When you reach the line containing "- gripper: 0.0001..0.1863" in the records below, start copying exactly, and stop once you have copied the line containing "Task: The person".

(Records from a data source)
***

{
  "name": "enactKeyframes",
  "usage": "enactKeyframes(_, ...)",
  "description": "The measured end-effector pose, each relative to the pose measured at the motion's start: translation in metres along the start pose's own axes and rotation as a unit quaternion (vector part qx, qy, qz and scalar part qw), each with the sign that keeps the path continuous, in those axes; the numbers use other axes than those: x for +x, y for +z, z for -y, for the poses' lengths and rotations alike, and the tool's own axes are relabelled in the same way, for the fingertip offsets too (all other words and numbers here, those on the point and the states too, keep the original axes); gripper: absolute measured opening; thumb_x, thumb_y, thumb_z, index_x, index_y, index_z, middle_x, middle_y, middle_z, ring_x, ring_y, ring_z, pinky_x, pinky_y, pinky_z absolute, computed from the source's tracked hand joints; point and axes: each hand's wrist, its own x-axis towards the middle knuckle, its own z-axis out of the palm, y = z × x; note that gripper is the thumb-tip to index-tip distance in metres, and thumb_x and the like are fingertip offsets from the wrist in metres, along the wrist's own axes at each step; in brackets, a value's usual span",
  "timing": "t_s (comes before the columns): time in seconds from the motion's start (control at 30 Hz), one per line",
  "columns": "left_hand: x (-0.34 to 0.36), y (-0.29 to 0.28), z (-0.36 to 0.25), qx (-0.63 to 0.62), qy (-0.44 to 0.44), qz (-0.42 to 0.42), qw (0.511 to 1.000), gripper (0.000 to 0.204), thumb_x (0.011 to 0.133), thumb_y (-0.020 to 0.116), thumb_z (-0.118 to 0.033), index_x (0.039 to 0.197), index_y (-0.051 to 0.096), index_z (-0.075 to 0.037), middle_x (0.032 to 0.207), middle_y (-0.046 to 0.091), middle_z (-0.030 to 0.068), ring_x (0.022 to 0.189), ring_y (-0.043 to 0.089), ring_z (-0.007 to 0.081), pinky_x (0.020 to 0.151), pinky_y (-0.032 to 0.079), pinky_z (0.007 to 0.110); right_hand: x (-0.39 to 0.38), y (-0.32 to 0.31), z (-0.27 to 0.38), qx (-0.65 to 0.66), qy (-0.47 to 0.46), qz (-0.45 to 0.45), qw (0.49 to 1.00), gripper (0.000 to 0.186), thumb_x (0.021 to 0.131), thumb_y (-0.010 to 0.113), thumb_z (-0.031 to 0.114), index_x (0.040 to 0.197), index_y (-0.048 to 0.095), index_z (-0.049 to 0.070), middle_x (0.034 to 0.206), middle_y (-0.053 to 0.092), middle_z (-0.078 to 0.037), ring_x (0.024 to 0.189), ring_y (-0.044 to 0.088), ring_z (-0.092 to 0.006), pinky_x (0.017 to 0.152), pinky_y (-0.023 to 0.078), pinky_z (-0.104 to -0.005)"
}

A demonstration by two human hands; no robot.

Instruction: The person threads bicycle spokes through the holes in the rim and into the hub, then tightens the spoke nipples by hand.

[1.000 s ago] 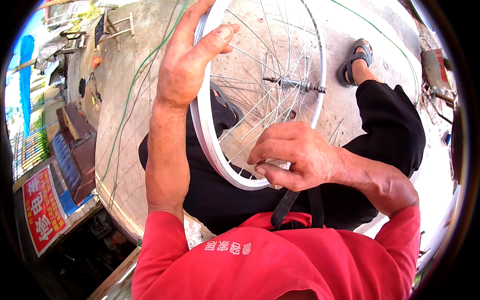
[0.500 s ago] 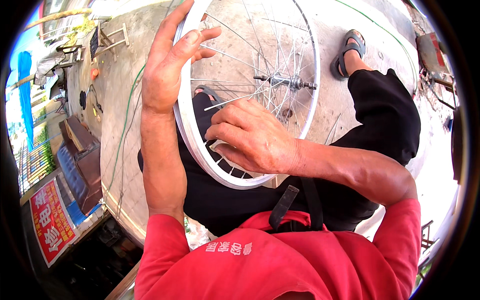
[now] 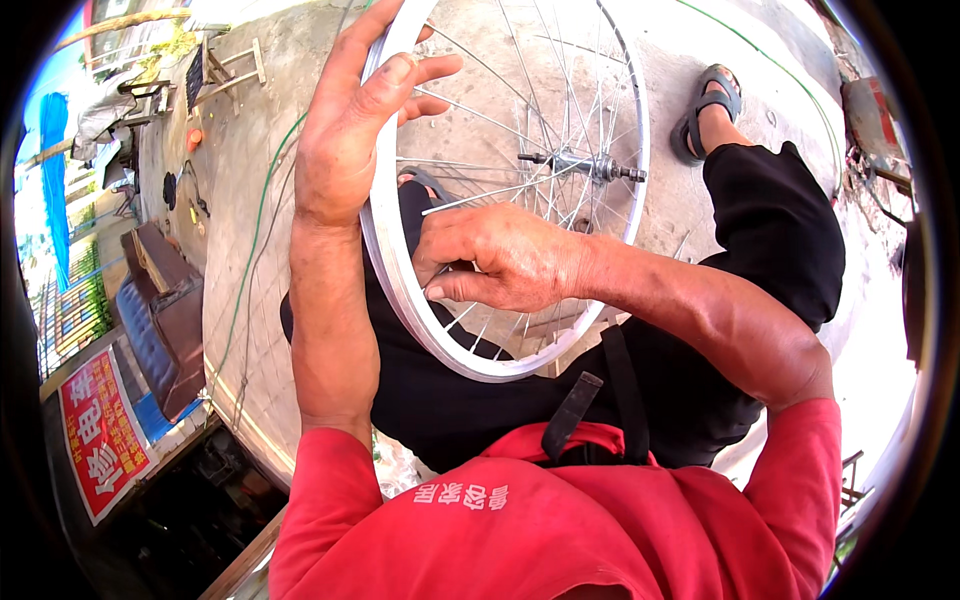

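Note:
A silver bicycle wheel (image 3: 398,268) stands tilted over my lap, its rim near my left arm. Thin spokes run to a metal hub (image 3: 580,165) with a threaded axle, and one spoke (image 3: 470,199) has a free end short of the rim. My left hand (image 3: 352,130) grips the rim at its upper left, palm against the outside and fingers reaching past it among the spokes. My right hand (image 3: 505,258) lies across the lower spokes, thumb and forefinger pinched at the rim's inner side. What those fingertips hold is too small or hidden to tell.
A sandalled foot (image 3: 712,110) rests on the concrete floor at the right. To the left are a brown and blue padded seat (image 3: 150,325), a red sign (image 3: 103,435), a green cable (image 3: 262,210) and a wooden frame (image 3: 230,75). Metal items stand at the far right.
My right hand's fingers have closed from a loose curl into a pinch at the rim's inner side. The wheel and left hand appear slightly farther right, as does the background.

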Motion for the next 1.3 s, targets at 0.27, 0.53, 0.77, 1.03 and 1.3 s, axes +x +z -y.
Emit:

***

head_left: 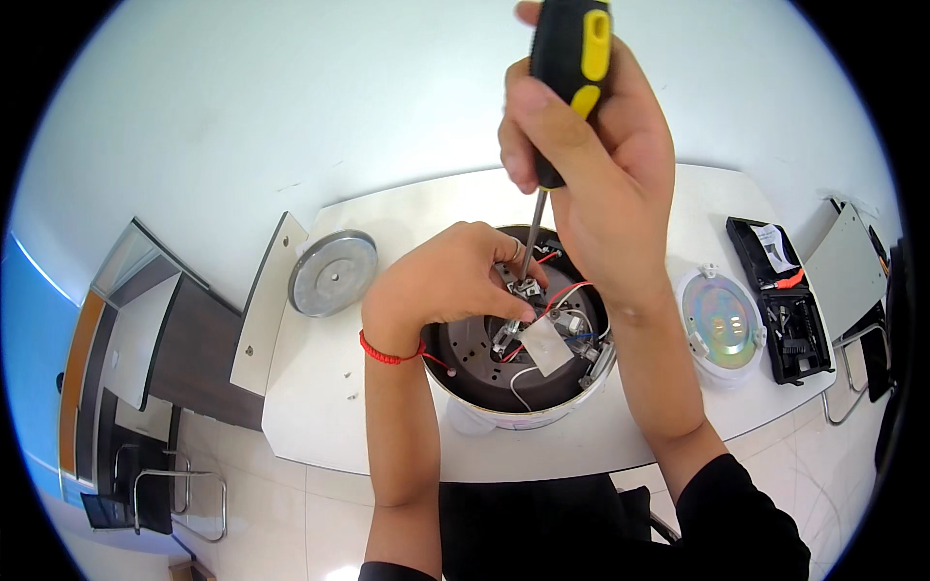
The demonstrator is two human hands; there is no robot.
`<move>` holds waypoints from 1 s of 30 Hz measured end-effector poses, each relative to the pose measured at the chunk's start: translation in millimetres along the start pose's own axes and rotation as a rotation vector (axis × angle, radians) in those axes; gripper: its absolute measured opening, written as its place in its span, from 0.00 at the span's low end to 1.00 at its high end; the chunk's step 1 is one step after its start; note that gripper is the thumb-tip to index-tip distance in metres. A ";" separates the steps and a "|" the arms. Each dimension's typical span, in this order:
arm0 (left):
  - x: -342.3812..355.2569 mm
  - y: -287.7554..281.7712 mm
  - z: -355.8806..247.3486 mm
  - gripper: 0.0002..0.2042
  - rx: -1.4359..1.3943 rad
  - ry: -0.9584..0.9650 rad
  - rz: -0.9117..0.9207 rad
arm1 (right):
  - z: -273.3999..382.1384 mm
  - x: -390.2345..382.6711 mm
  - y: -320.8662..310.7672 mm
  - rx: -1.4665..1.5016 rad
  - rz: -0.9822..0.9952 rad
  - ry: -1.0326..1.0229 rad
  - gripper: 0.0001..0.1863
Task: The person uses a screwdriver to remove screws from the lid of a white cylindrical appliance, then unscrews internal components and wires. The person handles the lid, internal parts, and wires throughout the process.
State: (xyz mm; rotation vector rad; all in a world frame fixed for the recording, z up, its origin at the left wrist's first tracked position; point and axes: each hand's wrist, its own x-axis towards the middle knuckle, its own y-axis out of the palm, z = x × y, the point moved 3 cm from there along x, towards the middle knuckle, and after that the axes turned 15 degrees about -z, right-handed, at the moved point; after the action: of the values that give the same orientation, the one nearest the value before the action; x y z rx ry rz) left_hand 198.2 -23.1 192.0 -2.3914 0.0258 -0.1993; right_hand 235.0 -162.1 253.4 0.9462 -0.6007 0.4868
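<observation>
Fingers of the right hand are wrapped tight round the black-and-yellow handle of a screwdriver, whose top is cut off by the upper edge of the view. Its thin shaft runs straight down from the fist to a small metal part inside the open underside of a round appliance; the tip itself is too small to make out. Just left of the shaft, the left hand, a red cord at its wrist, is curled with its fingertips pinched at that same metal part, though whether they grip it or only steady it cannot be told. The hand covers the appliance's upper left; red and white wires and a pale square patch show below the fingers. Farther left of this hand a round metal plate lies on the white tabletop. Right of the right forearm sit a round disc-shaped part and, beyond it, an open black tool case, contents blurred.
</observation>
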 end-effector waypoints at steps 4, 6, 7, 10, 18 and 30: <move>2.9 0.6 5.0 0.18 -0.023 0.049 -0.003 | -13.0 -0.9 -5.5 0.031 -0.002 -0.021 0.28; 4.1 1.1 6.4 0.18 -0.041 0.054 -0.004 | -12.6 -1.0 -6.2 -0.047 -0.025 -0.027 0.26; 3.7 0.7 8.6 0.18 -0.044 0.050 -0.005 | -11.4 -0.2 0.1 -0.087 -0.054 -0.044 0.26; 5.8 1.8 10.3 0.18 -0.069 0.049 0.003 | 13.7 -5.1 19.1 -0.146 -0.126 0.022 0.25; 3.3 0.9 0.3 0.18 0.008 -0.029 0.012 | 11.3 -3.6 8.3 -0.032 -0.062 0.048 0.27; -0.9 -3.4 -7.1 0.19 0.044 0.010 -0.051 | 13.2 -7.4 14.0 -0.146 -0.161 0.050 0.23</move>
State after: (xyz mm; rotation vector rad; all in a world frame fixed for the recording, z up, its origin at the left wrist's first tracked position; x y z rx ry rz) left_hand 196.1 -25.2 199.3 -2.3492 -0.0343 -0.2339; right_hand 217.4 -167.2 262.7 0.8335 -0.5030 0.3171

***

» EXPECTED ANSWER:
  - gripper: 0.0001..0.1863
Task: The person uses a screwdriver to remove screws from the lid of a white cylindrical appliance, then unscrews internal components and wires. The person handles the lid, internal parts, and wires throughout the process.

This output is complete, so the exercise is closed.